Is there such a thing as too much flexibility? Companies are trying to answer that question in the post-pandemic era.
Generally, organizational workplace policies can be broken down into three categories: in-office full-time, remote full-time, or a hybrid of both. However, hybrid policies are more than meets the eye. This arrangement can take multiple forms, such as four-day work weeks or monthly team meetups.
Research has concluded that most workers want and expect to have workplace flexibility, but just how much can impact their productivity.
For instance, someone that chooses a digital nomadic lifestyle may enjoy working on a beachfront. But trouble emerges when their coworkers are all in different time zones and meaningful interactions become obsolete.
Not only does a lack of workplace connection impact the mental health of workers, but it can also hinder their ability to express when they are feeling isolated, overworked, or burned out.

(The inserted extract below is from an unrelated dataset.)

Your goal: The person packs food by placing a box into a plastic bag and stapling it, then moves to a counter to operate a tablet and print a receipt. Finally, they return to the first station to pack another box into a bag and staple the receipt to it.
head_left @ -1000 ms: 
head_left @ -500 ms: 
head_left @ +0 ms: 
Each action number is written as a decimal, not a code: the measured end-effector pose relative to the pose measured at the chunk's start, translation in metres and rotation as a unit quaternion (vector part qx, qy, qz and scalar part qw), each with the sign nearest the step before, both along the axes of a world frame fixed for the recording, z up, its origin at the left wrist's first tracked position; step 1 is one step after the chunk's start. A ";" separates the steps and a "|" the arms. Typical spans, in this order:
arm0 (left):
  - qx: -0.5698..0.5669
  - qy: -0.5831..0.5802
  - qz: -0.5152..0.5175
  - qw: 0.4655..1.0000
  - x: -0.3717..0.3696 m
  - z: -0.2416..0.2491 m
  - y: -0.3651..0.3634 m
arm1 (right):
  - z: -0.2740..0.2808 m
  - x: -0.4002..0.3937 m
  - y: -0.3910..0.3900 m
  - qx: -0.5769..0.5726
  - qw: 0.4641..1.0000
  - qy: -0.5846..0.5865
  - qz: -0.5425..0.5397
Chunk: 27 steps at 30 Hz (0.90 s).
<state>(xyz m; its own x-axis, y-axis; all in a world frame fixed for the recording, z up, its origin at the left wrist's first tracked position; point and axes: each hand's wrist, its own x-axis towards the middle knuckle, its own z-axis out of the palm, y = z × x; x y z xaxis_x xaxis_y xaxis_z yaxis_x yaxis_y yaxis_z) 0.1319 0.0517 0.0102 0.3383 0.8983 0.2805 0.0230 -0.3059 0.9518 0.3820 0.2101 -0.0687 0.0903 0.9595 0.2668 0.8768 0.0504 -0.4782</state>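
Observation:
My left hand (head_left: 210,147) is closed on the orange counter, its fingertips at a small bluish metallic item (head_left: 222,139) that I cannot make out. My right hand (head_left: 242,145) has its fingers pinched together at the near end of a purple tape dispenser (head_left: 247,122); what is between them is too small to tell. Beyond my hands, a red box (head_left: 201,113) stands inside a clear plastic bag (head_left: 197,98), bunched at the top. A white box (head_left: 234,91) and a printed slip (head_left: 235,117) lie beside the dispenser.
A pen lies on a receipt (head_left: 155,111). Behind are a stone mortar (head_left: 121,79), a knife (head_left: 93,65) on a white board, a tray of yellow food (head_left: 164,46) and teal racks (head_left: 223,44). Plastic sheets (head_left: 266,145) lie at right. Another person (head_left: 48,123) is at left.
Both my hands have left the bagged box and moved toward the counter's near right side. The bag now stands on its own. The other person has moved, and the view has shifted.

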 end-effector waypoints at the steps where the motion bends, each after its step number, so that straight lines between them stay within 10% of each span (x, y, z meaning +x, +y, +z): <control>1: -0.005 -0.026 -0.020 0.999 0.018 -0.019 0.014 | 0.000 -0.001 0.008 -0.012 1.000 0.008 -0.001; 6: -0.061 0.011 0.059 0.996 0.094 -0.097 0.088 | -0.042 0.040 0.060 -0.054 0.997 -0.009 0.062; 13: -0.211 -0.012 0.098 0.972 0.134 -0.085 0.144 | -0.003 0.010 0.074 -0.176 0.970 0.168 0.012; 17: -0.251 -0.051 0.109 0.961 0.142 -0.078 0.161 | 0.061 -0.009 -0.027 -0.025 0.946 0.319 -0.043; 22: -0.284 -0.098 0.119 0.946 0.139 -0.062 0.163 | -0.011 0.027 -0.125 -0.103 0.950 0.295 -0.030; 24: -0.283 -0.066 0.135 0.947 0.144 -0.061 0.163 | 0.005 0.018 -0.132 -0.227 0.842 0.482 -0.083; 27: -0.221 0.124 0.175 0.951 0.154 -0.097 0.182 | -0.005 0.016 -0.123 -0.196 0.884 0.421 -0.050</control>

Even more, researchers at Cornell show that when workers choose to work during non-standard times, their motivation and job satisfaction become depleted.
Balance is critical during this transition. According to research from Tiger Recruitment, 68% of workers said their ideal arrangement was a hybrid model, while just 20% preferred full-time remote positions.
Finding a middle ground takes trial and error, but business leaders who take the time to receive employee feedback, avoid blanket policies, and remain agile are bound to succeed in their hybrid arrangements.